Review inhalation technique
It seems obvious that we can have the best asthma medications in the world but treat asthma successfully only if these medications are delivered in sufficient quantities to the airways. Nevertheless published studies reveal that only 45% to 55% of asthma patients use their metered dose inhalers (MDI) correctly and that 50% to 65% of non-respiratory specialist physicians do not know how to use MDIs.
It is, therefore, imperative for family physicians not only to teach and to reinforce the correct use of inhalation devices, but to be familiar with their use themselves. Busy family physicians often use trained office staff for this purpose. In my office I am setting up a system for my patients to be instructed in metered dose inhalers use, peak expiratory flow rate monitoring, and allergen avoidance by a nurse trained in asthma management.
An excellent review of inhalation devices was recently published.
Reinforce the avoidance of precipitating factors
Often physicians believe that the cornerstone of asthma management is anti-inflammatory medications. This belief is held by many patients as well. However, relying on drugs often leads to neglecting obvious environmental triggers of asthma that are avoidable and will lead to improved asthma control if removed from the patient’s environment.

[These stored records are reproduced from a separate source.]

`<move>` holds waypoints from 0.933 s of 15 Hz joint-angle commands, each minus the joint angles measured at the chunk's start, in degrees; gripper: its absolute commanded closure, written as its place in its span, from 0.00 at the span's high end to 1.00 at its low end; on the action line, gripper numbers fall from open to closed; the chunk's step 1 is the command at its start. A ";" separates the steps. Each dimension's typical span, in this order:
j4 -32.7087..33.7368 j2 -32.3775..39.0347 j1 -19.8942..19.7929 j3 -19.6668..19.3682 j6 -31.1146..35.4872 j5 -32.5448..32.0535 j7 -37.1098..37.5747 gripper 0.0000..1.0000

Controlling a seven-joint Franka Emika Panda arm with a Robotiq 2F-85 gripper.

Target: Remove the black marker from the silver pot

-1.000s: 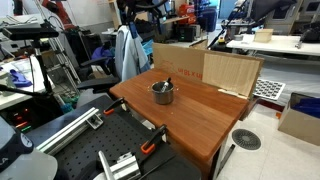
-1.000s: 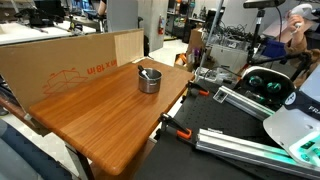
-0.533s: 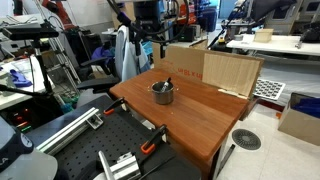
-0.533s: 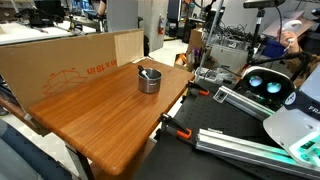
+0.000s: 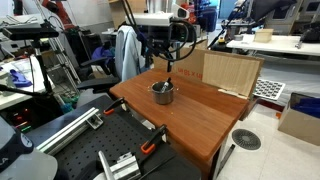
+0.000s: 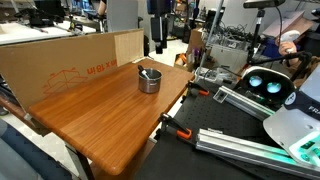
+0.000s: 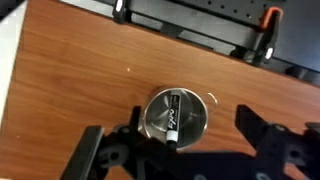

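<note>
Toward one corner of the wooden table (image 7: 70,70), the silver pot (image 7: 150,118) holds the black marker (image 7: 172,116), straight below your empty, wide-open hand (image 5: 168,60), its length crossing the line your hand closes along.

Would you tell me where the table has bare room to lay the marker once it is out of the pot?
Most of the table is bare: the whole stretch from the pot to the opposite end, alongside the cardboard. It is tightest right at the pot, where the hand hangs above.
</note>
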 commanded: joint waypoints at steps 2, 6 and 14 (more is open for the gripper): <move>5.10 6.25 -1.09 1.56 -1.44 -0.04 3.00 1.00; 8.96 10.92 -0.95 1.92 -1.19 -0.53 6.08 1.00; 15.05 18.70 1.12 2.31 -0.15 -4.83 15.54 1.00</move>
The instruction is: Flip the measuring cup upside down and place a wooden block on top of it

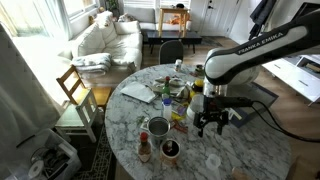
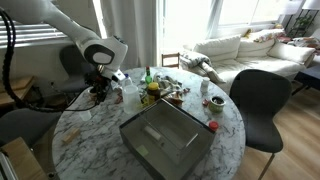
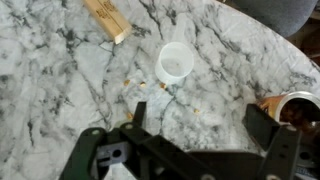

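Note:
The measuring cup (image 3: 175, 63) is a small whitish plastic cup standing upright, mouth up, on the marble table; in an exterior view it sits near the table's front edge (image 1: 212, 161). A pale tan wooden block (image 3: 107, 18) lies a little beyond it, also seen at the rim in an exterior view (image 1: 238, 173). My gripper (image 3: 198, 125) hovers above the table short of the cup, open, with nothing between its fingers. Both exterior views show it hanging over the table (image 1: 212, 122) (image 2: 98, 92).
A round tin with dark contents (image 3: 292, 108) stands close to one finger. A cluster of bottles and small items (image 1: 178, 95) fills the table's middle. A grey tray (image 2: 165, 135) lies on the table. Chairs (image 1: 75, 90) (image 2: 260, 100) surround it.

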Controlling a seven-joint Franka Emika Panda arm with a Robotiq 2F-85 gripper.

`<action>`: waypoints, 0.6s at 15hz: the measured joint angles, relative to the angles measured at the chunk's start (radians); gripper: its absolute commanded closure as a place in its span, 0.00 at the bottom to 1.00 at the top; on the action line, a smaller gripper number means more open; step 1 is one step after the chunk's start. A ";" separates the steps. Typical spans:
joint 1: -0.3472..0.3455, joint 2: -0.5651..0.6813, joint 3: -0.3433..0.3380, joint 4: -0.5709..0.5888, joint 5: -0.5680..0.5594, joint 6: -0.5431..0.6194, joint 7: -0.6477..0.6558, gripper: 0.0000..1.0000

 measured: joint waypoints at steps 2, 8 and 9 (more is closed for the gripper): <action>0.000 0.008 0.004 0.000 0.004 -0.008 -0.003 0.00; -0.001 0.092 0.017 0.004 0.023 -0.087 -0.003 0.00; -0.001 0.105 0.019 0.006 0.030 -0.100 -0.005 0.00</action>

I spend some time asking about the patient’s bedroom to ensure that no obvious factors are making the patient’s asthma more difficult to control. One of the more common mistakes I find is the frequent use of humidifiers in the patient’s room. The increase in humidity often leads to a proliferation of house dust mites, which are potent precipitators of asthmatic inflammation.
Other common things to look for are pets in the house (especially cats) and smokers. I also inquire about over-the-counter medications that the patient is using, looking particularly for acetylsalicylic acid-containing compounds.